Q. And what would you say to business school graduates?
A. It’s a more general lesson, but in the end, success in business comes from the willingness to grind it out. It’s not because of the brilliant idea. It’s because you are willing to work hard. That’s the key to my success.
Q. What’s your best career advice for somebody who’s just graduating from college?
A. Most people who graduate from college think they have to make a perfect choice. Is it Goldman Sachs? Is it Google? Is it Apple? They think that their first job is going to determine their career, if not their life. Looking back, that’s absolutely incorrect. By definition you cannot make a mistake in your first job other than becoming a consultant or an investment banker.
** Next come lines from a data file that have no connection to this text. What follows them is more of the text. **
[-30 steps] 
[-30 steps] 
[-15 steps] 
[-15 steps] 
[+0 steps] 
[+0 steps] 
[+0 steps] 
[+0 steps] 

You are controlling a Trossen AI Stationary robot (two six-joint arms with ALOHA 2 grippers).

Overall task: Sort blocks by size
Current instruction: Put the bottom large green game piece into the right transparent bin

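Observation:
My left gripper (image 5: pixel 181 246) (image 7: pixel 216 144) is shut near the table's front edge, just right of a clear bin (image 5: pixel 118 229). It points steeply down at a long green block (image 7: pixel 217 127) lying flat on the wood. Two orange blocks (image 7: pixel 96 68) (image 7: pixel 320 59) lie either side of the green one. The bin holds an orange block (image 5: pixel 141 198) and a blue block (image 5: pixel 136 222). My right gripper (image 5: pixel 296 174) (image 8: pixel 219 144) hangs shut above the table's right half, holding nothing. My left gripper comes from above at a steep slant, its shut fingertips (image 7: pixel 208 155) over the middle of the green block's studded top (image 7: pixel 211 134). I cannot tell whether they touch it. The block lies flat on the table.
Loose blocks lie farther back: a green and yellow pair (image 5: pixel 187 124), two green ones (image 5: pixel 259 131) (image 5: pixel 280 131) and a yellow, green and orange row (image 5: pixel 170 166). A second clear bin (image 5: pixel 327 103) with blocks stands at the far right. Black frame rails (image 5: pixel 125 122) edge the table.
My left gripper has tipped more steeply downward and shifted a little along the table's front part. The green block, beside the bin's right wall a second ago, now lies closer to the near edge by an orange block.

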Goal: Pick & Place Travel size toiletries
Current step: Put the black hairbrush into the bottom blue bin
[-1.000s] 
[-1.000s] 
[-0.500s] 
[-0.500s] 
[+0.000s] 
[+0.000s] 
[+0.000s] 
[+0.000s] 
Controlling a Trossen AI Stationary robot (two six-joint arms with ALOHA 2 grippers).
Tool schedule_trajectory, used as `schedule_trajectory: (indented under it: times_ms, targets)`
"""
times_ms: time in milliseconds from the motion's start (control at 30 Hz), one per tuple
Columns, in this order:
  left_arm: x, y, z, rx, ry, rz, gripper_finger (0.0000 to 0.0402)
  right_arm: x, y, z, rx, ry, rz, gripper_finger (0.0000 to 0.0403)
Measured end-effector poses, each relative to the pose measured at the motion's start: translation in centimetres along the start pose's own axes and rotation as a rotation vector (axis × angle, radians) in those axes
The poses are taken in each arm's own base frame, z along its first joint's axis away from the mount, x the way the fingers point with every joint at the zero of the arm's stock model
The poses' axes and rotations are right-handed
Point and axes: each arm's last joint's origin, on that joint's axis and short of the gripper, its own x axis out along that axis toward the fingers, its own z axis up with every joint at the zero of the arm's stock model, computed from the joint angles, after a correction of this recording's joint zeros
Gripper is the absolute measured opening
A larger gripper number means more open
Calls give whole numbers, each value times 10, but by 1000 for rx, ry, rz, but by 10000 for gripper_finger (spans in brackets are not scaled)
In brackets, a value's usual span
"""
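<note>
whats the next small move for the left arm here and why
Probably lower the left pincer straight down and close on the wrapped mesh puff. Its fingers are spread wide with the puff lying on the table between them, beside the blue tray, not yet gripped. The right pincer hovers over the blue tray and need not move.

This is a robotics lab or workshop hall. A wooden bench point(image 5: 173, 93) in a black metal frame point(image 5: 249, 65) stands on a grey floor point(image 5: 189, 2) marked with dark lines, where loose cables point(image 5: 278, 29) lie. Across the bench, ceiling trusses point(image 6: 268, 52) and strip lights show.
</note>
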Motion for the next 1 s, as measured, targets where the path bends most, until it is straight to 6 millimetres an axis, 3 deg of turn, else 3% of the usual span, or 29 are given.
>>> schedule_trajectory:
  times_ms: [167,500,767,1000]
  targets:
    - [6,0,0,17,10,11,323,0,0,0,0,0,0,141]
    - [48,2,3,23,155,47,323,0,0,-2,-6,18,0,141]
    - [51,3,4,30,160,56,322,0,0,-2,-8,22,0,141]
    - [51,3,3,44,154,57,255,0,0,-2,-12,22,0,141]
Let’s say you land in a start-up, and it becomes the next Google. Now you’re 25 years old, and you’re worth $50 million. Anybody would call that a success. But let’s say you join a start-up, and it implodes. You would learn more about leadership inside a company that crashes than you would inside the next Google. Specifically, you will learn what not to do. You can’t make a mistake as a college graduate.
Q. Why did you carve out investment banking and consulting?
A. With investment banking, you make a lot of money, and you get a distorted feeling of how wonderful you are. You’ll be flying around in corporate jets and you’ll be attending board meetings, but you don’t really add value.
The issue with consulting is that if you go straight to work for a consultant, you develop this perspective that the hard part is the analysis and the decision. In reality, that’s not the hard part. The hard part is implementing the decision, not making it. So the problem with consulting is you get paid $400 an hour, you do your beautiful charts, you make your PowerPoint presentation, you tell the client what they should do, and you go on to the next project. Meanwhile, you’re building up this belief that you’re a genius: you know how to analyze; you know how to make a decision; and, worst of all, you know how to implement — but all without implementing.
You can develop an absolutely incorrect perception of yourself as a great manager when, in fact, you haven’t implemented anything. You haven’t fired anybody. You haven’t introduced a product. You haven’t supported a customer. All you’ve done is make spreadsheets and PowerPoint presentations.
You can also throw venture capital into this pile. Going into venture capital straight out of school is a big mistake because entrepreneurs start sucking up to you and ask you stuff you know nothing about — like how to run a company.
Jobs for college graduates should make them gain knowledge in at least one of these three areas: how to make something, how to sell something or how to support something.